_WORK INSTRUCTIONS_.
Starting at the line that contains "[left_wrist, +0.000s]", return each line exactly as written until the listing below ends, and return no other line.

_EXERCISE DATA_.
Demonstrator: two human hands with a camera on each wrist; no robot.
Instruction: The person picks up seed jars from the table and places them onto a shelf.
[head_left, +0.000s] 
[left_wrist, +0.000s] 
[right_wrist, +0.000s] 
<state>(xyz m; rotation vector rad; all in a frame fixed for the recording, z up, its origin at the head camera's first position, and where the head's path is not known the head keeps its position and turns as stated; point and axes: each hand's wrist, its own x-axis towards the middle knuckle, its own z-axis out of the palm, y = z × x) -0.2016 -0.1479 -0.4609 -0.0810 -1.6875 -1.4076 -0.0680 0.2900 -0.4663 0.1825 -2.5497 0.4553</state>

_SOLUTION TO THIS PROBLEM_.
[left_wrist, +0.000s] 
[right_wrist, +0.000s] 
<state>(xyz m; rotation vector rad; all in a frame fixed for the recording, z up, its origin at the head camera's first position, and where the head's path is not known the head keeps its position and turns as stated; point and axes: each hand's wrist, its own x-axis towards the middle knuckle, its own z-axis out of the palm, y = z × x) -0.2016 -0.1479 -0.4609 -0.0810 -1.6875 -1.4076 -0.0680 0.2900 -0.4663 0.1825 -2.5497 0.4553</state>

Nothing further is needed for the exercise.